[What you should do]:
Retype the listing exactly. Leave out the images.

[The data]:
- - -
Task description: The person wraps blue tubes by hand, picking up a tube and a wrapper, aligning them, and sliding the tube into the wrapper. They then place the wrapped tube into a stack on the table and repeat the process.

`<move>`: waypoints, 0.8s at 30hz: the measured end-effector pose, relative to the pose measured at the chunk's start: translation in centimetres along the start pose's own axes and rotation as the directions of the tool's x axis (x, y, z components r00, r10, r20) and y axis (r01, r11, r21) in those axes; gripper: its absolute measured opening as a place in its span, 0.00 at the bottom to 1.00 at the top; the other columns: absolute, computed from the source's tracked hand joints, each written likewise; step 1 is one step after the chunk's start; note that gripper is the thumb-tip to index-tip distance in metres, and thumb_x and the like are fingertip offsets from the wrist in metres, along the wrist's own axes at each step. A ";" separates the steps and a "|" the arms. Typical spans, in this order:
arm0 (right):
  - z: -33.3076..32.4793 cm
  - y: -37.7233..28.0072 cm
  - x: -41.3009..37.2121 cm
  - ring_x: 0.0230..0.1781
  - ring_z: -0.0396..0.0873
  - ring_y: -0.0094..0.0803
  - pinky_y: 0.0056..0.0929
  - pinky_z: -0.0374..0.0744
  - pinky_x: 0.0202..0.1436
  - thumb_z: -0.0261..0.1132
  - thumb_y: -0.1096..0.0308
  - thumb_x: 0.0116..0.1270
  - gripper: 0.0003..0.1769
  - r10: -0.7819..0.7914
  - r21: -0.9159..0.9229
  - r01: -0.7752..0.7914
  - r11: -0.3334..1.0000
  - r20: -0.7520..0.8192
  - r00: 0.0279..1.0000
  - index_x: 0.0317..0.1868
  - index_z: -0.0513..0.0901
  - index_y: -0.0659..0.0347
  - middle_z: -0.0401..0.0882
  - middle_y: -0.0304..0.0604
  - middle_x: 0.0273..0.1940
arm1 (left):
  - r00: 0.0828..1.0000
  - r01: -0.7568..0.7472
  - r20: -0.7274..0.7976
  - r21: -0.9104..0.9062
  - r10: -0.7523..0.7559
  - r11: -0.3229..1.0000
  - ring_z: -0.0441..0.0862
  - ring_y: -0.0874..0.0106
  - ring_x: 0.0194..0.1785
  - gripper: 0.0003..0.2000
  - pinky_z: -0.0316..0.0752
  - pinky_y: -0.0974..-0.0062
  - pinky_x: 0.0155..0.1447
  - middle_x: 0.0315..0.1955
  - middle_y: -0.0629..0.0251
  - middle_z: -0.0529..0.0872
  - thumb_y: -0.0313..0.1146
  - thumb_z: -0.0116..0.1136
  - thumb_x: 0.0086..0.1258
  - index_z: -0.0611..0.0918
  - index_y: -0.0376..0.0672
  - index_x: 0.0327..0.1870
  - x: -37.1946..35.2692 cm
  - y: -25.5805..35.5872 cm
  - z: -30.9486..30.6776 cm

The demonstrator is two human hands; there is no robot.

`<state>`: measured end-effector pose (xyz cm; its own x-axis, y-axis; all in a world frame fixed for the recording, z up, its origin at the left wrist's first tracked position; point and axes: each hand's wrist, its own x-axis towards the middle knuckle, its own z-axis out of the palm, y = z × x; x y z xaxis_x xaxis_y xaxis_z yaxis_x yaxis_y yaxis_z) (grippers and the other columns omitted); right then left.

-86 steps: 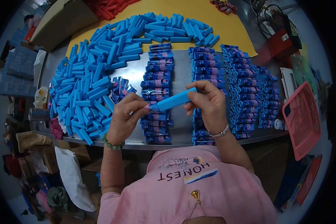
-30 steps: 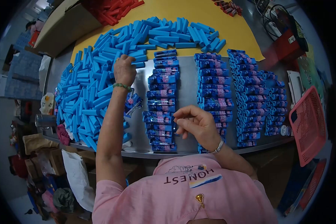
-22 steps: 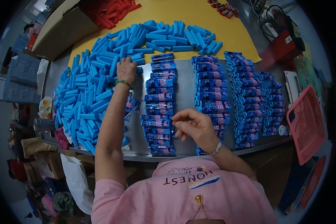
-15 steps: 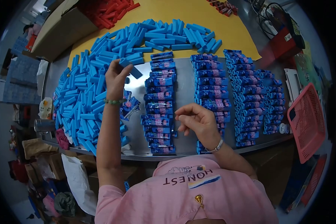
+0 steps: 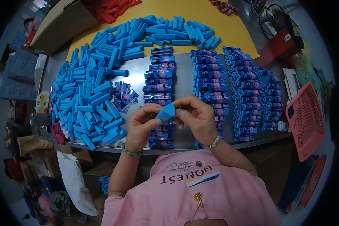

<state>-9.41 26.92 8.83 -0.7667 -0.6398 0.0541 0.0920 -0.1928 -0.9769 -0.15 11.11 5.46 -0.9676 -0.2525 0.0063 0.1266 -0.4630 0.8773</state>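
A blue three-sided foam-like block is held over the row of wrapped pieces near the table's front edge. The fingers and thumb of my left hand pinch it, its triangular end turned up to the right. Close by, my right hand has thumb and fingers pinched together right at that end; what is between them I cannot tell. Beneath both hands runs a column of blue-and-pink printed wrapped pieces. Left of it lie loose printed wrappers beside a large heap of blue blocks.
More columns of wrapped pieces stand to the right. A pink basket sits at the right edge. Red blocks lie by a cardboard box on yellow board. A metal cup is at the left edge.
My left hand has brought the blue block from the heap toward me and down to the right hand. My right hand has moved slightly up, its fingertips now meeting the block's end.
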 end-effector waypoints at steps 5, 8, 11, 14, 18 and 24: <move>0.4 -0.4 -0.3 0.30 0.82 0.23 0.15 0.80 0.28 0.56 0.79 0.65 0.10 -0.009 -0.039 0.011 0.999 0.050 0.999 0.46 0.77 0.66 0.79 0.42 0.35 | 0.931 -0.304 -0.035 0.478 0.363 0.824 0.77 0.71 0.48 0.13 0.72 0.75 0.54 0.44 0.61 0.78 0.17 0.62 0.54 0.80 0.36 0.42 -1.1 1.6 0.8; 0.7 -0.5 -0.5 0.30 0.82 0.24 0.16 0.81 0.29 0.57 0.78 0.64 0.11 0.012 0.011 -0.013 1.000 0.090 0.996 0.47 0.77 0.66 0.79 0.43 0.37 | 0.873 -0.372 0.006 0.653 0.487 0.660 0.77 0.69 0.47 0.14 0.73 0.75 0.51 0.43 0.60 0.78 0.16 0.63 0.52 0.80 0.37 0.42 -1.6 1.6 0.4; 0.9 -0.6 -0.5 0.30 0.82 0.24 0.16 0.81 0.29 0.59 0.78 0.63 0.12 0.009 0.014 -0.011 1.000 0.083 0.997 0.47 0.78 0.66 0.78 0.43 0.39 | 0.873 -0.373 0.010 0.658 0.487 0.654 0.77 0.69 0.47 0.15 0.73 0.74 0.49 0.42 0.60 0.79 0.16 0.63 0.51 0.81 0.37 0.41 -1.7 1.5 0.2; 0.8 -1.1 -0.3 0.30 0.81 0.23 0.15 0.81 0.29 0.61 0.79 0.60 0.12 -0.219 -0.297 0.249 0.922 0.129 0.967 0.46 0.79 0.65 0.76 0.43 0.41 | 0.920 -0.329 0.034 0.612 0.391 0.720 0.77 0.68 0.47 0.13 0.72 0.75 0.49 0.41 0.60 0.80 0.17 0.63 0.52 0.81 0.36 0.41 -2.0 2.0 0.5; 0.1 -0.4 -0.1 0.30 0.80 0.23 0.15 0.80 0.29 0.62 0.80 0.59 0.13 -0.310 -0.345 0.378 0.859 0.236 0.921 0.45 0.79 0.66 0.74 0.43 0.42 | 0.952 -0.232 0.011 0.676 0.305 0.700 0.78 0.69 0.42 0.09 0.73 0.77 0.46 0.37 0.60 0.81 0.20 0.61 0.56 0.81 0.35 0.39 -1.7 2.8 -0.2; 0.1 -0.2 -0.4 0.30 0.80 0.23 0.15 0.81 0.29 0.60 0.80 0.59 0.11 -0.146 -0.270 0.182 0.945 0.148 0.978 0.44 0.78 0.67 0.73 0.43 0.41 | 0.806 0.262 -0.266 0.961 0.528 0.085 0.78 0.65 0.38 0.04 0.73 0.70 0.41 0.32 0.61 0.80 0.27 0.61 0.57 0.83 0.39 0.32 1.8 2.3 -10.6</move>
<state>-9.09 27.13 9.03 -0.6691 -0.7081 0.2258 -0.2242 -0.0974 -0.9697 0.70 0.56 2.43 -0.6553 -0.6743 0.3405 -0.4528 0.7114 0.5375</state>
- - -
[Written response]:
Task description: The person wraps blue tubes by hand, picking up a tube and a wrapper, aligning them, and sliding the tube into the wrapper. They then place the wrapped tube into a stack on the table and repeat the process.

`<move>`: waypoints, 0.8s at 30hz: the measured end-effector pose, relative to the pose measured at the chunk's start: translation in centimetres along the start pose's own axes and rotation as the directions of the tool's x axis (x, y, z components r00, r10, r20) and y axis (r01, r11, r21) in those axes; gripper: its absolute measured opening as a place in its span, 0.00 at the bottom to 1.00 at the top; the other columns: absolute, computed from the source's tracked hand joints, each written likewise; step 1 is one step after the chunk's start; note that gripper is the thumb-tip to index-tip distance in metres, and thumb_x and the like are fingertip offsets from the wrist in metres, along the wrist's own axes at each step. A ";" separates the steps and a "|" the arms. Typical spans, in this order:
arm0 (right):
  - z: -33.3076..32.4793 cm
  - y: -37.7233..28.0072 cm
  - x: -41.3009..37.2121 cm
  - ring_x: 0.0230..0.1781
  - ring_z: -0.0396..0.0873
  - ring_y: -0.0094..0.0803
  - pinky_y: 0.0056..0.0929
  - pinky_z: -0.0374..0.0744
  - pinky_x: 0.0202..0.1436
  - thumb_z: -0.0261..0.1132
  - thumb_y: -0.1096..0.0308
  - thumb_x: 0.0116..0.1270
  - gripper: 0.0003..0.1769
  - r10: -0.7819..0.7914
  - r21: -0.9159..0.9229
  - r01: -0.7752..0.7914
  - r11: -0.3334..1.0000
  - r20: -0.7520..0.8192
  - r00: 0.0279..1.0000
  - index_x: 0.0317..0.1868
  - index_z: -0.0513..0.0901
  - index_y: -0.0659..0.0347
  - middle_z: -0.0401..0.0882
  - middle_y: -0.0304..0.0604
  - middle_x: 0.0273..0.1940
arm1 (left):
  - r00: 0.0828..1.0000
  - r01: -0.7568..0.7472
  - r20: -0.7274..0.7976
  - r21: -0.9104..0.9062
  - r10: -0.7523..0.7559
  - r11: -0.3229..1.0000
  - ring_z: -0.0441..0.0862
  - ring_y: -0.0874..0.0106
  - ring_x: 0.0194..0.1785
  - gripper: 0.0003..0.2000
  - pinky_z: -0.0316..0.0752
  - pinky_y: -0.0974..-0.0062
  - pinky_x: 0.0155..0.1447
  - middle_x: 0.0315..0.1955
  - middle_y: -0.0629..0.0251
  - middle_z: -0.0529..0.0872
  - thumb_y: -0.0313..0.1146
  - thumb_z: -0.0116..0.1136
  - thumb_x: 0.0086..0.1258
  - index_z: -0.0611..0.0918
  - index_y: -0.0376..0.0672
  - index_x: 0.0327..0.1870
  - x: -37.1946..35.2692 cm
  - y: -25.5805..35.5872 cm
  - z: -30.9486..30.6776 cm

The demonstrator is two human hands; there is no robot.

`<state>`: measured end-effector pose (xyz cm; its own x-axis, y-axis; all in a world frame fixed for the recording, z up, its origin at the left wrist's first tracked position; point and axes: each hand's wrist, its own x-axis towards the middle knuckle, its own z-axis out of the palm, y = z × x; x y z xaxis_x xaxis_y xaxis_z yaxis_x yaxis_y yaxis_z) (grippers and the other columns omitted); right then left.

-86 steps: 
-30 steps: 
-22 steps: 
-15 steps: 
+0 steps: 

<state>-9.41 26.92 8.83 -0.7667 -0.6398 0.0541 0.0920 -0.1928 -0.9769 -0.15 11.11 5.46 -0.9676 -0.2525 0.0063 0.1266 -0.4630 0.8773</state>
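A blue three-sided foam-like block is held over the row of wrapped pieces near the table's front edge. The fingers and thumb of my left hand pinch it, its triangular end turned up to the right. Close by, my right hand has thumb and fingers pinched together right at that end; what is between them I cannot tell. Beneath both hands runs a column of blue-and-pink printed wrapped pieces. Left of it lie loose printed wrappers beside a large heap of blue blocks.
More columns of wrapped pieces stand to the right. A pink basket sits at the right edge. Red blocks lie by a cardboard box on yellow board. A metal cup is at the left edge.
My left hand has brought the blue block from the heap toward me and down to the right hand. My right hand has moved slightly up, its fingertips now meeting the block's end.
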 end-effector waypoints at steps 5, 8, 11, 14, 18 and 24: <move>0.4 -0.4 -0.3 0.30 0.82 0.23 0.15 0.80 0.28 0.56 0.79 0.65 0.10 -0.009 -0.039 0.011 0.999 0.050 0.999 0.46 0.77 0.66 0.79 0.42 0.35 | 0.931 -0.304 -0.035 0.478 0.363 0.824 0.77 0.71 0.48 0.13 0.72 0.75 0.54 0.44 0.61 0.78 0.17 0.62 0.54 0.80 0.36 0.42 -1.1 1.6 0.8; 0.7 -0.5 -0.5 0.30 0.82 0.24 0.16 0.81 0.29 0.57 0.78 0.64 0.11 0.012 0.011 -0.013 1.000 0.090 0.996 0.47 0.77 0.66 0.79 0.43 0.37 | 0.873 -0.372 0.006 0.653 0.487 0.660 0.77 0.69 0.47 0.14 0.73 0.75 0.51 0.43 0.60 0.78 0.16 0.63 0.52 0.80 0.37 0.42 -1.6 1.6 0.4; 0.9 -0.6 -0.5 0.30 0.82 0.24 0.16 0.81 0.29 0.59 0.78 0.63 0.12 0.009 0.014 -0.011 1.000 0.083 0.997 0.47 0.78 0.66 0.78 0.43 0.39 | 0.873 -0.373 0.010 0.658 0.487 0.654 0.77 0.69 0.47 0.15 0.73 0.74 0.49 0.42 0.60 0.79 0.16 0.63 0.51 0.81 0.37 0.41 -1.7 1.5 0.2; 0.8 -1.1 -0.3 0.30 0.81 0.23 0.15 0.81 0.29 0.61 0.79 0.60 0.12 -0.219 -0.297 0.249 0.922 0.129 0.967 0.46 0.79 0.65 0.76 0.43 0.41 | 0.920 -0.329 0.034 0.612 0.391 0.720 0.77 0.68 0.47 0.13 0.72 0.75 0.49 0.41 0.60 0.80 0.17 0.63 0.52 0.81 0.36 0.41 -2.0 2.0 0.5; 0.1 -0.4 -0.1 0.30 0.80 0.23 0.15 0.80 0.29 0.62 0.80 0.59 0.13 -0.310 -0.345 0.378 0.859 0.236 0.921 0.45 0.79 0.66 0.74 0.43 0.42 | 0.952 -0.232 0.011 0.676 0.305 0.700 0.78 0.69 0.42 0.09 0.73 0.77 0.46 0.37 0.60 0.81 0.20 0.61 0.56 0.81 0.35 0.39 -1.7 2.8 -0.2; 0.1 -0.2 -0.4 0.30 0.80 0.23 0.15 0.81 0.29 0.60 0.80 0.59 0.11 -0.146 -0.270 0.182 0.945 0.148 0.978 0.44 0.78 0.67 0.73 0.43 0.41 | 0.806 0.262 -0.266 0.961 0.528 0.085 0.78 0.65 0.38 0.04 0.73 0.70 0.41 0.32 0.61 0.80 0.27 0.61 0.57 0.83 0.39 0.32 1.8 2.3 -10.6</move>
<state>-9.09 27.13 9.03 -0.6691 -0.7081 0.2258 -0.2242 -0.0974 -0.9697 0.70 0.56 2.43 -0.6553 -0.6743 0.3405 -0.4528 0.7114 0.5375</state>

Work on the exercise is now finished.